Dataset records
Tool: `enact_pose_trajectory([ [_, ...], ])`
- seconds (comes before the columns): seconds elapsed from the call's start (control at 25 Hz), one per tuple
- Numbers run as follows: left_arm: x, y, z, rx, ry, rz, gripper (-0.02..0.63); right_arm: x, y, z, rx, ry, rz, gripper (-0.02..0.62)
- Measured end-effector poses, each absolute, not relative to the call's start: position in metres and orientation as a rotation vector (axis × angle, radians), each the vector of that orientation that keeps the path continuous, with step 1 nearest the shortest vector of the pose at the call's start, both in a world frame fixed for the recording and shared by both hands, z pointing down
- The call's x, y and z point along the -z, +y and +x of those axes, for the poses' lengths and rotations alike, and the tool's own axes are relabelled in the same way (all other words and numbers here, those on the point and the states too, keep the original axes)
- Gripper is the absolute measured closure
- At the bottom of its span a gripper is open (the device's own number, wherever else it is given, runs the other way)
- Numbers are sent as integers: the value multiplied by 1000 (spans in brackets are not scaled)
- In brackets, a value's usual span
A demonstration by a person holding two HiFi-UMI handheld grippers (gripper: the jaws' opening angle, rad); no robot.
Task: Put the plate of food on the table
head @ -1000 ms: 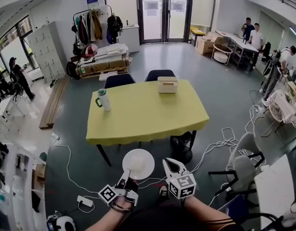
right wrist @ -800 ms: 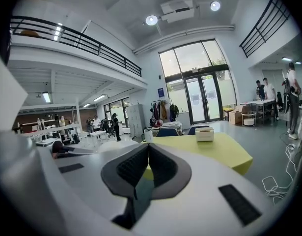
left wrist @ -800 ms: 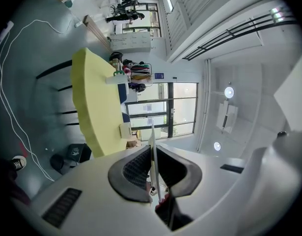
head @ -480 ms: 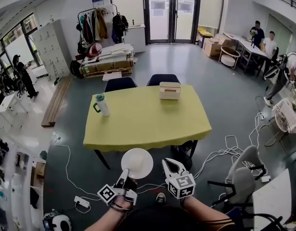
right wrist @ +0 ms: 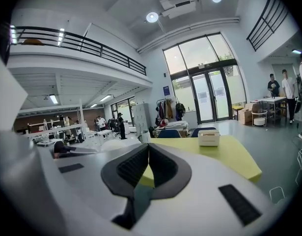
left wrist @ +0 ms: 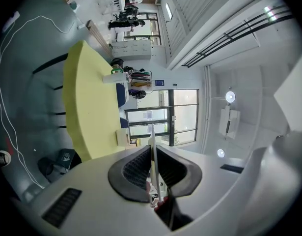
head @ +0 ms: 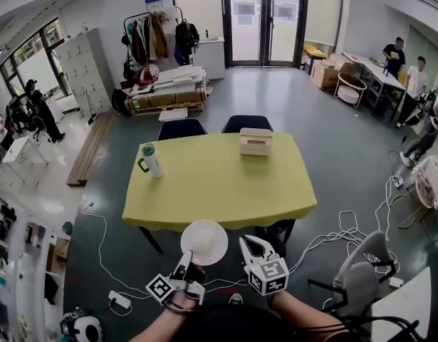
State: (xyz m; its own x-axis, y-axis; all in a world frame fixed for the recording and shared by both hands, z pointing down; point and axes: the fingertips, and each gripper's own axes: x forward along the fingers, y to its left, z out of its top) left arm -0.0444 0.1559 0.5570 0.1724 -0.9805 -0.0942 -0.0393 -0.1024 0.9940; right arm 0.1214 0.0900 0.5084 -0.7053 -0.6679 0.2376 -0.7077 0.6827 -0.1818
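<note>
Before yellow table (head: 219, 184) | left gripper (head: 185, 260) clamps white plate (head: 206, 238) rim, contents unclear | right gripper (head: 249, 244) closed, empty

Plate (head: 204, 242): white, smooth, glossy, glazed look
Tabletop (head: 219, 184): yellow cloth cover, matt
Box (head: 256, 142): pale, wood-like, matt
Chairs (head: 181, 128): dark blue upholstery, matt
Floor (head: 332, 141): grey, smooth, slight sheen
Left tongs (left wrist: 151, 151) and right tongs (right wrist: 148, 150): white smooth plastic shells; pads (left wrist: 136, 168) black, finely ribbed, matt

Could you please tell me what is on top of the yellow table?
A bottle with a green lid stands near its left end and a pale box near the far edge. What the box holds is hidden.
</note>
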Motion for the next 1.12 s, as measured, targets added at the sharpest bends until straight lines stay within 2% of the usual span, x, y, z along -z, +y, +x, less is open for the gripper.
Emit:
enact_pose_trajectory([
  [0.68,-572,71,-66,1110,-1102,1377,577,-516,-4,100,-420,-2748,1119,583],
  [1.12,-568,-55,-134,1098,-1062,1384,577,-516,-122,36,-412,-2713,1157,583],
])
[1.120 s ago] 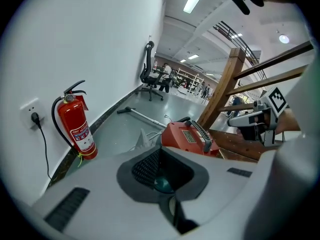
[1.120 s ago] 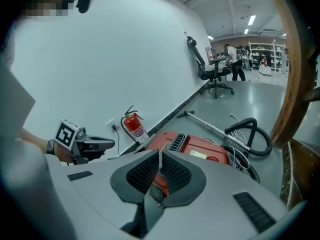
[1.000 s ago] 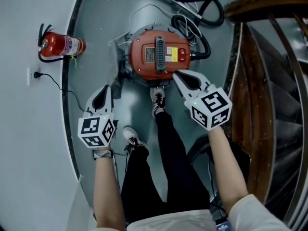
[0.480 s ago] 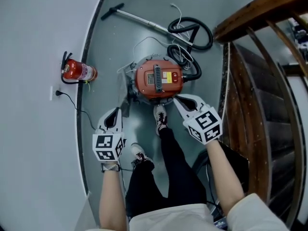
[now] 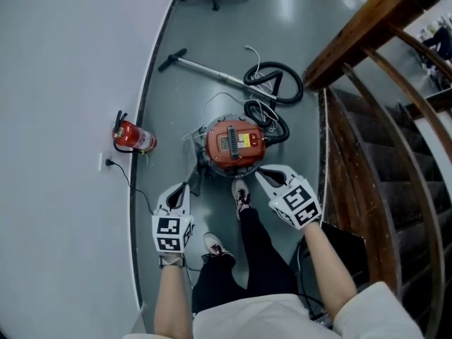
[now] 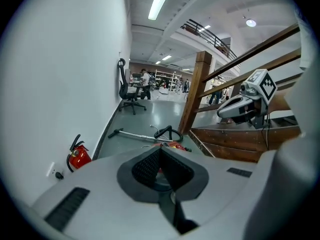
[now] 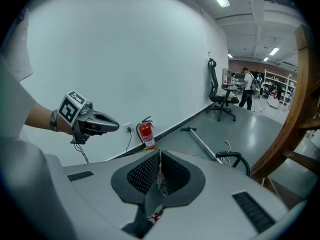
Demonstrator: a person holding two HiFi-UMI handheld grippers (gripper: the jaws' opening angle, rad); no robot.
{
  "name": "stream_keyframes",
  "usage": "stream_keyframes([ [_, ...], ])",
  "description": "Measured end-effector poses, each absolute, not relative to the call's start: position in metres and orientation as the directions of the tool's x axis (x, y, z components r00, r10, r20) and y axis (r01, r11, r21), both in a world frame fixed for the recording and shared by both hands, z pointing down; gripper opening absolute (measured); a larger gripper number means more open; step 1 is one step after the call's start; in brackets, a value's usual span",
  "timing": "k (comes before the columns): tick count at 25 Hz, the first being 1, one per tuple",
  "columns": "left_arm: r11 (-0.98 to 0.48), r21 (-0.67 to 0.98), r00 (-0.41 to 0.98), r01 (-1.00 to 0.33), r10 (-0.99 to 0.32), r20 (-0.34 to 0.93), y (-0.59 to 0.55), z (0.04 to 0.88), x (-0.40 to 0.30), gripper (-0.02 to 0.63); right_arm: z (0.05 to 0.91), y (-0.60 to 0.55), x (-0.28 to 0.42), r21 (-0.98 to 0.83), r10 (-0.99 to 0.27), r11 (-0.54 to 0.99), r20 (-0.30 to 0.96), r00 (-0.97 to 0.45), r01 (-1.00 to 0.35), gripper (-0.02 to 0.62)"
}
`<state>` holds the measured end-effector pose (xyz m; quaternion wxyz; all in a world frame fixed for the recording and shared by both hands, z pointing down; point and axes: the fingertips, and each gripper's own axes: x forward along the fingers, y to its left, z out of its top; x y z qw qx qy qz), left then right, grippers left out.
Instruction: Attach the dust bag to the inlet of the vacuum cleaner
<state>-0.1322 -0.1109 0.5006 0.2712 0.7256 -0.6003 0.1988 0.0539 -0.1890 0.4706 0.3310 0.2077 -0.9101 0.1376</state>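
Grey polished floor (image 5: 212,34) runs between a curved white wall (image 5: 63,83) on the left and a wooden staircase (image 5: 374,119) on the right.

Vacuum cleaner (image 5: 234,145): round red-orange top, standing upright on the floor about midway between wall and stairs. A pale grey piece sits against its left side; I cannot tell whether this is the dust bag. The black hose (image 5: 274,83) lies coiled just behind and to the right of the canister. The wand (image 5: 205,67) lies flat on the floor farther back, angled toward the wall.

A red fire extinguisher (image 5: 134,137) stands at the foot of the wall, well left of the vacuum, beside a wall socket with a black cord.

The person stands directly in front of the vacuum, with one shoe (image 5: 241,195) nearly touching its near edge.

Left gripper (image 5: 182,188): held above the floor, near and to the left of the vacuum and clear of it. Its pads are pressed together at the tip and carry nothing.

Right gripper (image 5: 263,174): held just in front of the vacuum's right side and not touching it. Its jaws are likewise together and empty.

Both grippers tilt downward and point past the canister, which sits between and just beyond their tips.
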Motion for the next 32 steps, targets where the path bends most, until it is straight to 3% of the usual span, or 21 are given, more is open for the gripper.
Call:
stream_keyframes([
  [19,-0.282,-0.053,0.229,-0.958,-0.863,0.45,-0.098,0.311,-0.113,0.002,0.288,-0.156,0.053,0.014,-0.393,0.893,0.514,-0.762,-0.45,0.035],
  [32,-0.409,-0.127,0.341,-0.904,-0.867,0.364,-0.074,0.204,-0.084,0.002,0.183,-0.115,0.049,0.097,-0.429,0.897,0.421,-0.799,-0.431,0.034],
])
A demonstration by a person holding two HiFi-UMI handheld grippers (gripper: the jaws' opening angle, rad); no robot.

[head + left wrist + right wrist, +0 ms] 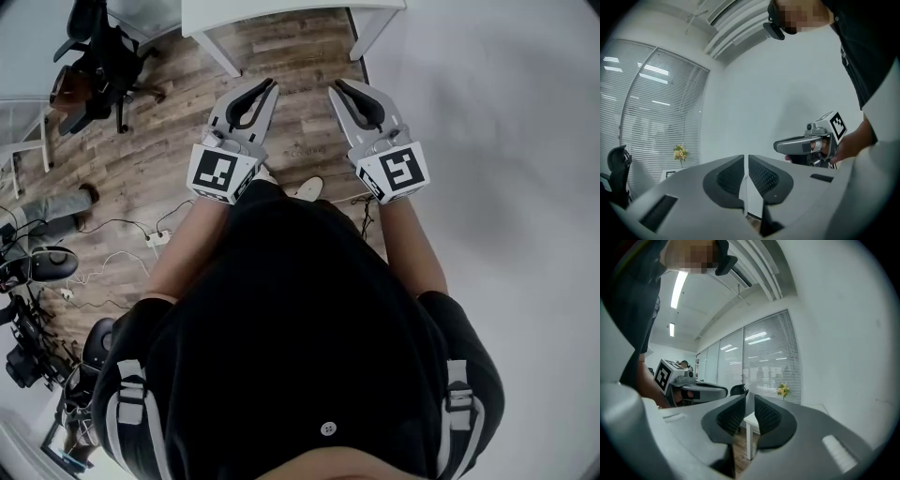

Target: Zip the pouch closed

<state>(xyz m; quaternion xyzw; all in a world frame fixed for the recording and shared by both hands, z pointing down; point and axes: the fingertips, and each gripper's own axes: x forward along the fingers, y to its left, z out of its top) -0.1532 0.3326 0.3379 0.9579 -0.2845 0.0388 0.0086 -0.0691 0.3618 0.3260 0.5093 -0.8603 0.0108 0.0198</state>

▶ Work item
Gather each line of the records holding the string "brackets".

▶ Reply
- Numbers are sent as integers: the value multiplied by 1000 (spans in brackets are not scaled)
- In brackets, a value's usual span
  "description": "Measured end-effector poses, each absolute, not relative to the call's start: position in metres and orientation as the directions of the tool's x axis (x, y, z components r00, r10, r20) and y axis (r01, r11, r21), both in a world frame fixed for the recording and shared by both hands, z pointing down; gripper opening absolute (measured); a larger gripper number means more open; step 1 is one step after the call's start; in brackets, a value's usual span",

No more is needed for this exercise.